Work order
The lines to repeat are those below from the one containing "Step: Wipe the" down to the one containing "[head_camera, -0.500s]", both included; reproduce them exactly and nothing else.

■ ■ ■

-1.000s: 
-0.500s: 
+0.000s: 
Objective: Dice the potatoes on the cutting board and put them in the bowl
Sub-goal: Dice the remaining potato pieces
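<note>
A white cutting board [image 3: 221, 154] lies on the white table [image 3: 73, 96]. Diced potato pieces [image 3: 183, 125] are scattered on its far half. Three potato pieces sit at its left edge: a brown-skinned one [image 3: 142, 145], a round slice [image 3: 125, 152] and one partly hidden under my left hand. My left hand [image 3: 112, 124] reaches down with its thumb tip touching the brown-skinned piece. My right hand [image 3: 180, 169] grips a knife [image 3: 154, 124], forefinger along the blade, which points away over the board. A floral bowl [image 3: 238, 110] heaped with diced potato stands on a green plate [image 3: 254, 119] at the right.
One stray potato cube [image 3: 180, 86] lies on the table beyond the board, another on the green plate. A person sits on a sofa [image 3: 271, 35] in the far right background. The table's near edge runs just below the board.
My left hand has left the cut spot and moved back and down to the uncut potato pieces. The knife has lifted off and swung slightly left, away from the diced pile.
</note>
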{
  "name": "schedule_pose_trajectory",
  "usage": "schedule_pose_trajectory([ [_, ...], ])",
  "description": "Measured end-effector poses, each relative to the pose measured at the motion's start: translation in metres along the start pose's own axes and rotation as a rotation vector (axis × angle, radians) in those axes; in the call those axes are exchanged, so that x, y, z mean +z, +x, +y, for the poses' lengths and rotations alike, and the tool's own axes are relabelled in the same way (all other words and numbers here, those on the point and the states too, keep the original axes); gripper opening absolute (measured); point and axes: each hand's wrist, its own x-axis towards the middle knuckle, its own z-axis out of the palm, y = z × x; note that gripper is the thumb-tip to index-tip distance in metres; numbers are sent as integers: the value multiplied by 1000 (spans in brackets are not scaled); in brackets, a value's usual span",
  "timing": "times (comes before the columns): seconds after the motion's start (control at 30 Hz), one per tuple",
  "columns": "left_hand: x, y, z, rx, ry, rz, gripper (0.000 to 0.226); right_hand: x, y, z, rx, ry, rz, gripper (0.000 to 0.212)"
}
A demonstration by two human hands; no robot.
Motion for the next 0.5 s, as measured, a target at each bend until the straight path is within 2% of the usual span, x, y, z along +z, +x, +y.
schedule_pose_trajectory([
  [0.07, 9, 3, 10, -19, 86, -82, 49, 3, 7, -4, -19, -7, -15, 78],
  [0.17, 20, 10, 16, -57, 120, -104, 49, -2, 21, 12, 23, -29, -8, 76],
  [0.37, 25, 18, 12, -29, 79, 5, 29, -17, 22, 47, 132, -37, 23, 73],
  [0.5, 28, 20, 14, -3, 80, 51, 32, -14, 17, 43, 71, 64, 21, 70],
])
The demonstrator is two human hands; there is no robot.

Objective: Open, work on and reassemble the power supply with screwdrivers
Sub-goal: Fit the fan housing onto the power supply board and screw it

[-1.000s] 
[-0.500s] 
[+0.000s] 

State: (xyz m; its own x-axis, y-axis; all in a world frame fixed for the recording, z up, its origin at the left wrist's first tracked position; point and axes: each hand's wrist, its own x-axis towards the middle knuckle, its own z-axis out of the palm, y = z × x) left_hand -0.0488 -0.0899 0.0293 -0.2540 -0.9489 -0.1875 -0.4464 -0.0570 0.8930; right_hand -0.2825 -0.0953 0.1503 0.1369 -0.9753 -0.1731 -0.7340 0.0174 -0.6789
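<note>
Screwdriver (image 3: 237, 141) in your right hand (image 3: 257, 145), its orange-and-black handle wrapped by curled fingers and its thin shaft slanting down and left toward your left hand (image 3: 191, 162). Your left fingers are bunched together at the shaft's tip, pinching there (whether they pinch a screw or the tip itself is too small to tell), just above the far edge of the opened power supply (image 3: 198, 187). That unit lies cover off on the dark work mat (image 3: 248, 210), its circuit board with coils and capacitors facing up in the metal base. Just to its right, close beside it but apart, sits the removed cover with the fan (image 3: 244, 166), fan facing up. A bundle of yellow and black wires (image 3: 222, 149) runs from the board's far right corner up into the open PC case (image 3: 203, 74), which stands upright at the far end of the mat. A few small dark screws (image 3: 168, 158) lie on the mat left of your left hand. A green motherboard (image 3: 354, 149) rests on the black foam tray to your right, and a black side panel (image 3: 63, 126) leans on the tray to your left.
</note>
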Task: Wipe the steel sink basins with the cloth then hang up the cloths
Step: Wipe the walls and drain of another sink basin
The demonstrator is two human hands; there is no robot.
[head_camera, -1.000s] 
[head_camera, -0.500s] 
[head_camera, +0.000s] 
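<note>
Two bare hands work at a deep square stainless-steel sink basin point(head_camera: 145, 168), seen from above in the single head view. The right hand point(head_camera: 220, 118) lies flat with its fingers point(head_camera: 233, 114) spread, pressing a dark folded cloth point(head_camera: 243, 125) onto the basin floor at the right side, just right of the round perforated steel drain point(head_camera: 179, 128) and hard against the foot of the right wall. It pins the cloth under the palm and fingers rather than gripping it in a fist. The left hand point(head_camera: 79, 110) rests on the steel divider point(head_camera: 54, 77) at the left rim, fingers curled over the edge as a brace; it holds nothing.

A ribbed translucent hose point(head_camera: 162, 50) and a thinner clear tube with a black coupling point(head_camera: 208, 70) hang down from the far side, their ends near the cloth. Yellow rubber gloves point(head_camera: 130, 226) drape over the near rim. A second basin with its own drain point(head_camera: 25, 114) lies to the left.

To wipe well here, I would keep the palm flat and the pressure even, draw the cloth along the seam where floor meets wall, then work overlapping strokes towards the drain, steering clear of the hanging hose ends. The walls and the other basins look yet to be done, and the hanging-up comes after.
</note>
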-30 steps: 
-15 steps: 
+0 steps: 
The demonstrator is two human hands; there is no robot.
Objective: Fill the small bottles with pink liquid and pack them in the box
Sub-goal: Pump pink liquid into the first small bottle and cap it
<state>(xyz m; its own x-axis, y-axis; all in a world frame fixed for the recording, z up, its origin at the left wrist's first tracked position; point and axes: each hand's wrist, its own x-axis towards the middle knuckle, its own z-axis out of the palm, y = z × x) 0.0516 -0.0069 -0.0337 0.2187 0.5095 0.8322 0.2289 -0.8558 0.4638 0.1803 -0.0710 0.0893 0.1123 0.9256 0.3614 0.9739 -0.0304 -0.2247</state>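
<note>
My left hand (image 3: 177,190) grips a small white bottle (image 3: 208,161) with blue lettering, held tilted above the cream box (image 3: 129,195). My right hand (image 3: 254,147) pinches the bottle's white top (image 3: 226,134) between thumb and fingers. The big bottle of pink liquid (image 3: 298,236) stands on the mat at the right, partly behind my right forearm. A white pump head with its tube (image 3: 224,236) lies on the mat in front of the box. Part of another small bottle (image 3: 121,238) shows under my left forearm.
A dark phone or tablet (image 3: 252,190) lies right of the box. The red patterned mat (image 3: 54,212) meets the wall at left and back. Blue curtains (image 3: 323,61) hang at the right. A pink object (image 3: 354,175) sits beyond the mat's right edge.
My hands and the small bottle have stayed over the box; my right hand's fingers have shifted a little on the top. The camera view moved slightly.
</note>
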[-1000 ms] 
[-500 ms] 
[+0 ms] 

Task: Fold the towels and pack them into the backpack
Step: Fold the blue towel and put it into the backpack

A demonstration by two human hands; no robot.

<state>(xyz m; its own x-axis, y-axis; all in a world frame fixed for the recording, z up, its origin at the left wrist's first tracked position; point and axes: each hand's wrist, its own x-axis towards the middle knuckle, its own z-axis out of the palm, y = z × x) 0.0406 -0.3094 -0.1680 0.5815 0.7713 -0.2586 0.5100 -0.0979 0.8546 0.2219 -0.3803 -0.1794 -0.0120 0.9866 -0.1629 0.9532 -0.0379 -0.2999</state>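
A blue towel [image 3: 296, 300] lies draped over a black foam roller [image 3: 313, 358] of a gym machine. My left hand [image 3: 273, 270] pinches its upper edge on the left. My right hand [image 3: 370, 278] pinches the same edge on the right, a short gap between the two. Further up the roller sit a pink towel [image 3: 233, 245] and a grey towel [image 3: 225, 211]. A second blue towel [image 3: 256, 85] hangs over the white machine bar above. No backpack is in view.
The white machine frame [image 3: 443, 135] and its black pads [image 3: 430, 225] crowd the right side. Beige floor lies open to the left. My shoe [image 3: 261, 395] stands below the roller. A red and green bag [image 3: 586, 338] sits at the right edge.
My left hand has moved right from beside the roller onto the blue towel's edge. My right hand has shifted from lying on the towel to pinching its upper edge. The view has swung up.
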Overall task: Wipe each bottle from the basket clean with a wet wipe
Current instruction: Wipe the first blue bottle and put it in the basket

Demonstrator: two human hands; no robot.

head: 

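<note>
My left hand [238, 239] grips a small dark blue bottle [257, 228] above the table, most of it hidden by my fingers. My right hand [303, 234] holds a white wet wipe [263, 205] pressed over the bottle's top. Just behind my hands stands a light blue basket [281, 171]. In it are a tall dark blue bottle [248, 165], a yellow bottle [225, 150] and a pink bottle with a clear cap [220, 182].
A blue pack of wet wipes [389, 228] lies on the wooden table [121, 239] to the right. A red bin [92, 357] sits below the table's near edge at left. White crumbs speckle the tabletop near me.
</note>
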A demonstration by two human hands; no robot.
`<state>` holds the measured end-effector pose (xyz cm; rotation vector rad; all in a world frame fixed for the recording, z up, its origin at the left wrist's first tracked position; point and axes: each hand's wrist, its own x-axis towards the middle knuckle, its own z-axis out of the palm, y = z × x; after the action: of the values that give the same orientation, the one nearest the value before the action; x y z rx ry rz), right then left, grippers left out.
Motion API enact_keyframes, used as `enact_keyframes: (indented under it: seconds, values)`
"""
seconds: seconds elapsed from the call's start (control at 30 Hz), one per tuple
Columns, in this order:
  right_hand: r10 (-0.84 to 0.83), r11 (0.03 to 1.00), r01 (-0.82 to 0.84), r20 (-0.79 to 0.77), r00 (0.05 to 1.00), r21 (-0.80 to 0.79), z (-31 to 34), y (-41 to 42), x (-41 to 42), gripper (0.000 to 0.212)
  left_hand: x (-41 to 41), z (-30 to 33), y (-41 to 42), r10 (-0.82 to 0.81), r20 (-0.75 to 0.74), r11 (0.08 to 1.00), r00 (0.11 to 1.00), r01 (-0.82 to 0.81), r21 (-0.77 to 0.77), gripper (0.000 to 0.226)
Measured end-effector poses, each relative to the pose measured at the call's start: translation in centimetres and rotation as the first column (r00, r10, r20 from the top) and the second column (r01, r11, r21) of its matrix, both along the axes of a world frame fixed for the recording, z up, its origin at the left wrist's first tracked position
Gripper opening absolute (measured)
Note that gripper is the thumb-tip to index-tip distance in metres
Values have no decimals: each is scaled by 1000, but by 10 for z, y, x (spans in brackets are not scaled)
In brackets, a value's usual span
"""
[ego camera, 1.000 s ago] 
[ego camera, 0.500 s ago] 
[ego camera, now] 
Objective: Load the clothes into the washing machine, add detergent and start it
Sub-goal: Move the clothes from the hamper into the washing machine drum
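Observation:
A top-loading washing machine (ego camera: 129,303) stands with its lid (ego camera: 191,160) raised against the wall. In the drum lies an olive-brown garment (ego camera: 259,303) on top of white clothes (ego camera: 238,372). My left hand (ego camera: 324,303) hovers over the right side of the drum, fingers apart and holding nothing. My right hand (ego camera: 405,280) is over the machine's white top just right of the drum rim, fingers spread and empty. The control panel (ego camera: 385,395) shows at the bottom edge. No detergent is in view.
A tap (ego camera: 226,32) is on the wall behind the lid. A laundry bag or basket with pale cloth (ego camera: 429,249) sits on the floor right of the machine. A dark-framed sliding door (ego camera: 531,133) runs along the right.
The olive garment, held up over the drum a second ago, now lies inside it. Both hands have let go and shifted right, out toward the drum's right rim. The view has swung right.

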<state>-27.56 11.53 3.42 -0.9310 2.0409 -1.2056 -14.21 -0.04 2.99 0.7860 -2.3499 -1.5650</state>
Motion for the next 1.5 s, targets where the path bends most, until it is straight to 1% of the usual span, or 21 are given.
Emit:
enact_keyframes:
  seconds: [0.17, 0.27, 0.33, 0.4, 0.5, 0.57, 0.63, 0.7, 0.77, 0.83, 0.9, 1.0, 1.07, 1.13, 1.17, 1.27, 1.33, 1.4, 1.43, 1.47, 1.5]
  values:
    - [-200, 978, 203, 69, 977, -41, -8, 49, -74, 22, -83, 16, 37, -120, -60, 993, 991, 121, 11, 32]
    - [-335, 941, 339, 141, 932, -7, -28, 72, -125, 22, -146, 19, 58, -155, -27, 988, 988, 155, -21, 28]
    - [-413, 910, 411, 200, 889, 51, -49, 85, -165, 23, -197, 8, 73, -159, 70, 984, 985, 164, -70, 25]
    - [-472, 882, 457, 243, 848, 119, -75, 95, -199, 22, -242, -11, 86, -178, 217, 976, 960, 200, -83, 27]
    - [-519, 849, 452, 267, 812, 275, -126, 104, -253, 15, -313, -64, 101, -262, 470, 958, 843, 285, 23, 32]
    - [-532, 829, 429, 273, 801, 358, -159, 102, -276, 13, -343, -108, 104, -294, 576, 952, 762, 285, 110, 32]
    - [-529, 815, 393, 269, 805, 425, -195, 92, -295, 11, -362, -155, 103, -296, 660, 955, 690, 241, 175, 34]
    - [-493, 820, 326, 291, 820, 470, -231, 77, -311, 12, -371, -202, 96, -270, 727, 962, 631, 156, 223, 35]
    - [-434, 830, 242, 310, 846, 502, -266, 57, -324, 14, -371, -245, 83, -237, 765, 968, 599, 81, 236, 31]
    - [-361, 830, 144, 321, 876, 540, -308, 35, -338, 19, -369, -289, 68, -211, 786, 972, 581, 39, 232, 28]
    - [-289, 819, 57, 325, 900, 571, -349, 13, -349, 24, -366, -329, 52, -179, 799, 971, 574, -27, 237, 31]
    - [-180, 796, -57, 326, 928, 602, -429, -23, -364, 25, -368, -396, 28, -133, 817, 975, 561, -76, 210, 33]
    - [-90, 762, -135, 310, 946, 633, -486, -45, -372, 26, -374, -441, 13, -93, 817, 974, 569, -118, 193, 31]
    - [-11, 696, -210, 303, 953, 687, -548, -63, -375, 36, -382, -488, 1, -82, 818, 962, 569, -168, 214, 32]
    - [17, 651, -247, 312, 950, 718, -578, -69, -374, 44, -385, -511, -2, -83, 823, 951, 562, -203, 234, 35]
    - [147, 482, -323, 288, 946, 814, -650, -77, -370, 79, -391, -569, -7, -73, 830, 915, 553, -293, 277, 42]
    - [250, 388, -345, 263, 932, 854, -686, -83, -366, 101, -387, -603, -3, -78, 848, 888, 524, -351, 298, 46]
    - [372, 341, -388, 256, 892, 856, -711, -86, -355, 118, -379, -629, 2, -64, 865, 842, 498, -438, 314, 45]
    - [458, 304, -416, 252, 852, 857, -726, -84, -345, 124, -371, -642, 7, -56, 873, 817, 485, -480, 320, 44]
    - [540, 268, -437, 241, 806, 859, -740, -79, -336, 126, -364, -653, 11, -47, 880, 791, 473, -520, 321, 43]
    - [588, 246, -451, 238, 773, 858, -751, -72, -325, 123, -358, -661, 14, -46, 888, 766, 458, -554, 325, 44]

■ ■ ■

Solution to this exercise
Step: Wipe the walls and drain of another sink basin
The demonstrator is two human hands; there is no robot.
[head_camera, -1.000s] 
[head_camera, -0.500s] 

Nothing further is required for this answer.